Na prática, a mudança representa mais um impacto no bolso da população, que já convive com a alta nos preços de itens básicos e agora terá que reservar uma fatia maior da renda para pagar a conta de luz. O reajuste atinge diretamente moradores e empresas de 25 cidades da região: Arapeí, Areias, Atibaia, Bananal, Bom Jesus dos Perdões, Campos do Jordão, Cunha, Igaratá, Ilhabela, Joanópolis, Lagoinha, Lavrinhas, Natividade da Serra, Nazaré Paulista, Paraibuna, Piquete, Piracaia, Queluz, Redenção da Serra, Santo Antônio do Pinhal, São Bento do Sapucaí, São José do Barreiro, São Luiz do Paraitinga, Silveiras e Ubatuba. Para quem já lida com a dificuldade de manter as contas em dia, a notícia chega como mais um motivo de preocupação, especialmente porque o consumo de energia é indispensável no cotidiano.

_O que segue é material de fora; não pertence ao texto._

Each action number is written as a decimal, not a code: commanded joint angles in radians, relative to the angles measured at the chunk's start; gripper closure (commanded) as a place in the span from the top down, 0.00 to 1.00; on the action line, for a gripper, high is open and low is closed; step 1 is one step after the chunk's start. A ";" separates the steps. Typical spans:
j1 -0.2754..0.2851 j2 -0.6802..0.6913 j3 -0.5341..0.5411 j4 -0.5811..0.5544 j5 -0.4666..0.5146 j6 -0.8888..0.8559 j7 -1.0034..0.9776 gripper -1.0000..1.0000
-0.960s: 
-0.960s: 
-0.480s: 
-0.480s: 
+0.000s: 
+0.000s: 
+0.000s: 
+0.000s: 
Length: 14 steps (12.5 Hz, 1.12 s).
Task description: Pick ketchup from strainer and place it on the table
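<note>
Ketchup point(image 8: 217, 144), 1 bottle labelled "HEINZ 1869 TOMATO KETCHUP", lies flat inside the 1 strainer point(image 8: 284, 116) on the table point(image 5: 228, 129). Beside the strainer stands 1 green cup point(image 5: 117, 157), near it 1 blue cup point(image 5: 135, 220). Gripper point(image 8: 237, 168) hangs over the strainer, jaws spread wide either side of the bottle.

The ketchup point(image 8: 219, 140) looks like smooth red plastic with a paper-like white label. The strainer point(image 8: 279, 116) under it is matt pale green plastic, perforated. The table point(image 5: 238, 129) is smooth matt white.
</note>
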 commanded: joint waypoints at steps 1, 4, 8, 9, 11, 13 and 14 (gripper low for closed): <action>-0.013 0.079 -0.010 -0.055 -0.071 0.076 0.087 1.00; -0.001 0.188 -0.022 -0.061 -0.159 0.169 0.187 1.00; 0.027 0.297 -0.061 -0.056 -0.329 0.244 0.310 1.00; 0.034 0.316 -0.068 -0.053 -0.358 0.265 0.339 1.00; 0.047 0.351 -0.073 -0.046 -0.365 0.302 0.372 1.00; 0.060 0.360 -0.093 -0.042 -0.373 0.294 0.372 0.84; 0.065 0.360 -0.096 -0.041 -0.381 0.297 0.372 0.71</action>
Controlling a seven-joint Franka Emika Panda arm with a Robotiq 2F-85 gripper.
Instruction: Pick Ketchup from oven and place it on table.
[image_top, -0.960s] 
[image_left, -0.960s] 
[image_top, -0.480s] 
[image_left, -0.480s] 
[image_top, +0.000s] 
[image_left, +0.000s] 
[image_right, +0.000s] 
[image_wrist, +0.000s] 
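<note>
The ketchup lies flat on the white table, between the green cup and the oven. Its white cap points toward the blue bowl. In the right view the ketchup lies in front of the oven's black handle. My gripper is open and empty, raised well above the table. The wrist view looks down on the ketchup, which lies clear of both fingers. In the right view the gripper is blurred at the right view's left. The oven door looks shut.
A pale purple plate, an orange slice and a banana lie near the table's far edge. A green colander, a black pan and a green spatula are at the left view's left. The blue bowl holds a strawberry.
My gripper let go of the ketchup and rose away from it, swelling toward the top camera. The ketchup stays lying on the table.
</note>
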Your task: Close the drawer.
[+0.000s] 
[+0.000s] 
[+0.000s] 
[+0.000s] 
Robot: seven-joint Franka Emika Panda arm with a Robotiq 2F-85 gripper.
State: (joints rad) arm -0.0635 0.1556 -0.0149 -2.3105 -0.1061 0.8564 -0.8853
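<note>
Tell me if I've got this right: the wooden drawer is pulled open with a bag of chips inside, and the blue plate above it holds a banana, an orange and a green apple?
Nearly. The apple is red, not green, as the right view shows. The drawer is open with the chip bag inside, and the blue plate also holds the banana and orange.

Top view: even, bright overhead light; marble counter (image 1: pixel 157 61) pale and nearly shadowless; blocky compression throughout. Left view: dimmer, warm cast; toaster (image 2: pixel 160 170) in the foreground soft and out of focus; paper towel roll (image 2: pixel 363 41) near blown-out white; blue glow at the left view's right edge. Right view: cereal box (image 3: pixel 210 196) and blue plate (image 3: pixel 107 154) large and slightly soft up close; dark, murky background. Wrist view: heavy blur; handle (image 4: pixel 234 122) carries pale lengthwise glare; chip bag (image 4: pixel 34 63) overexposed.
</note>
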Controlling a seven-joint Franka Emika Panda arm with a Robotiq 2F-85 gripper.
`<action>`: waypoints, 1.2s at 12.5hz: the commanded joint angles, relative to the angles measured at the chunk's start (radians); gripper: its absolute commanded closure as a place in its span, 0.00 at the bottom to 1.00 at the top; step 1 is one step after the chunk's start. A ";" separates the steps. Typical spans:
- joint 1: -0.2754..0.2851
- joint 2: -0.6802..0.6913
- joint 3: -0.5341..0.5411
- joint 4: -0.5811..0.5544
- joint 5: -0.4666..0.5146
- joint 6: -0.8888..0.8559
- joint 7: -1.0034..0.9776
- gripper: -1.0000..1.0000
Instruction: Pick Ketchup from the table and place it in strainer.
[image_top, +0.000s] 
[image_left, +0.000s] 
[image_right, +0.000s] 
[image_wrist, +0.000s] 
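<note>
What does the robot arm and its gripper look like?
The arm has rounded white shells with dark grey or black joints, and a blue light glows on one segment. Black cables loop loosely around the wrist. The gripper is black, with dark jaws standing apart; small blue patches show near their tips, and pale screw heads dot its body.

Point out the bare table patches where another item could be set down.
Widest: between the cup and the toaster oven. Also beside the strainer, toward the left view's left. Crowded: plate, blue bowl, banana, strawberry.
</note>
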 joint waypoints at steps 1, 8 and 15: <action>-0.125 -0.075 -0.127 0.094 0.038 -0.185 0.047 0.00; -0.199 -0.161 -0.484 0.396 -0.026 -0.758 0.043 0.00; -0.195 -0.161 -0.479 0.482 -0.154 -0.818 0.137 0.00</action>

A Elektro, responsável pelo fornecimento, tem sede em Campinas e atende aproximadamente 3 milhões de unidades consumidoras em 223 municípios do estado de São Paulo, além de cinco cidades no Mato Grosso do Sul. O novo reajuste reforça um debate antigo sobre a necessidade de políticas públicas que garantam maior previsibilidade e equilíbrio nas tarifas de energia elétrica, já que os aumentos sucessivos afetam de forma mais dura justamente as famílias de baixa renda e os pequenos empreendedores, que têm menos margem para lidar com os acréscimos mensais.